Trabalhando na biblioteca da ECA há 13 anos, Sheila – que tem baixa visão desde a infância – acredita que as instituições estão lidando melhor com a inclusão de pessoas com deficiência. Ela conta já ter sido abordada pelo coordenador do curso em que seu companheiro estudava para dizer que ele não poderia ser avaliado, por ser cego. “Ele me abordou sozinha no corredor e foi tão desagradável. Eu disse que tem sempre alguma maneira de avaliar”, relatou, questionando o fato de o professor ter falado com ela e não diretamente com o estudante, por conta de sua deficiência. “Essas noções básicas poderiam ser passadas para as pessoas com relação ao capacitismo. Não é só sobre cumprir cota, sabe, a pessoa tem condições de estar ali, se ela tiver um equipamento adequado, se ela tiver condições adequadas para trabalhar”, afirma.
Na ECA, a servidora recebeu um monitor adaptado para exercer suas funções e é uma referência para estudantes de outras unidades. “Atendi um casal buscando por material adaptado para o braile. Orientei que não era a melhor opção, pois nem todo mundo sabe ler neste sistema. E se ela tiver condições de escutar o texto, vai ganhar tempo”, explica Sheila. Para ela, é fácil articular estas soluções, por entender a realidade da pessoa com deficiência. Ela indica que a Faculdade de Filosofia, Letras e Ciências Humanas (FFLCH), a Faculdade de Educação (FE) e a Escola de Comunicações e Artes (ECA) contam com dispositivos de digitalização ou adaptação de texto para áudio em suas bibliotecas.

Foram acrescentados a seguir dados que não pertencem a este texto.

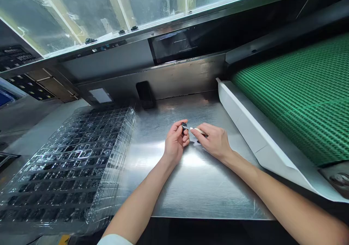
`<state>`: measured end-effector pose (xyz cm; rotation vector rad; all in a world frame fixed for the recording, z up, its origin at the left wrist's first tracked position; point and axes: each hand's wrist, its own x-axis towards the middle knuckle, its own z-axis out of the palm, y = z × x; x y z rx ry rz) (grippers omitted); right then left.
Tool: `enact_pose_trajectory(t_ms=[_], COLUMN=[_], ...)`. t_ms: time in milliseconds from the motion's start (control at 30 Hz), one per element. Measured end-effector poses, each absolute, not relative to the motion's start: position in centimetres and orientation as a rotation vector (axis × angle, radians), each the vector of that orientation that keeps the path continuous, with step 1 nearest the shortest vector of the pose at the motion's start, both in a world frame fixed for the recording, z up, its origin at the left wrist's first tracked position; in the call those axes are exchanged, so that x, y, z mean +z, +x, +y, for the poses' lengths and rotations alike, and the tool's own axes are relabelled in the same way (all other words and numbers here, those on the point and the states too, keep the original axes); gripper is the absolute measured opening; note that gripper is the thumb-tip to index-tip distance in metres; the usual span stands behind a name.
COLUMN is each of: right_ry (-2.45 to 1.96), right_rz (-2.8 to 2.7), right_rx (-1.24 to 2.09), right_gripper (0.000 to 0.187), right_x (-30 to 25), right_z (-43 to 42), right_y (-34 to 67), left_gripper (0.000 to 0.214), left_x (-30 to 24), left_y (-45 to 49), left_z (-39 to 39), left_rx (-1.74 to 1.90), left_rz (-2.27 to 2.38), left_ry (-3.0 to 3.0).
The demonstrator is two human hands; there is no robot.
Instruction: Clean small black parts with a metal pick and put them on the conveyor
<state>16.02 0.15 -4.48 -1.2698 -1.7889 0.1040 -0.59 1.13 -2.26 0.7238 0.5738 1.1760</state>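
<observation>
My left hand (176,140) pinches a small black part (184,125) between thumb and fingers, held above the metal worktop. Its exact kind is too small to make out. In my right hand (214,139) is a thin, light-handled knife (200,131), gripped like a pen. Its blade points left and reaches the black part, or lies right in front of it; whether they touch I cannot tell. Both hands are close together over the middle of the steel worktop (196,187).
Stacked clear plastic trays (73,154) with dark parts in their pockets stand at the left. A black phone (145,94) leans against the back panel. Along the right runs a white guard rail (253,136) beside a green mesh conveyor belt (305,96).
</observation>
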Motion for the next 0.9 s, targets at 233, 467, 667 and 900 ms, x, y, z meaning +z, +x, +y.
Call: enact_pose_trajectory(t_ms=[233,467,667,900], right_ry=[-1.264,-1.27,-1.245,-1.255], right_rz=[-1.795,-1.788,-1.81,-1.81], right_rx=[0.109,0.098,0.099,0.12], right_gripper=[0.059,0.057,0.057,0.057], right_x=[-4.47,-4.47,-4.5,-4.58], right_z=[0.12,0.23,0.18,0.21], right_y=[16.1,16.31,16.26,16.21], left_gripper=[0.031,0.032,0.031,0.032], left_x=[-2.41,-2.41,-2.47,-2.55], left_y=[-0.63,-0.6,-0.62,-0.63], left_z=[1.23,1.11,1.22,1.28], left_rx=[1.166,1.158,1.157,1.156], left_rz=[0.556,0.554,0.554,0.549], left_ry=[0.713,0.722,0.715,0.718])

No coletivo, ela participa ainda do grupo de trabalho voltado para a inclusão de pessoas com deficiência nos esportes. De acordo com apuração do Jornal do Campus, 19 das 22 atléticas da USP procuradas afirmaram não ter modalidades esportivas voltadas para estudantes PCDs. “Um tempo atrás, eu nadava em um projeto de natação inclusiva da Escola de Educação Física e Esporte. Era muito bom, havia pessoas com deficiência física e intelectual. Fez muita gente feliz durante muitos anos, mas depois a professora responsável se aposentou e acabou”, lamenta. Sheila lembra que já participou de atividades em que conseguia acompanhar ficando bem próxima dos instrutores, mas acredita que nem toda modalidade possibilita uma inclusão “natural”. “Vão olhar pra mim e dizer: isso aqui não é pra você”, destaca ela, e afirma que mais pessoas procurariam a atividade física se elas fossem explicitamente adaptadas e inclusivas.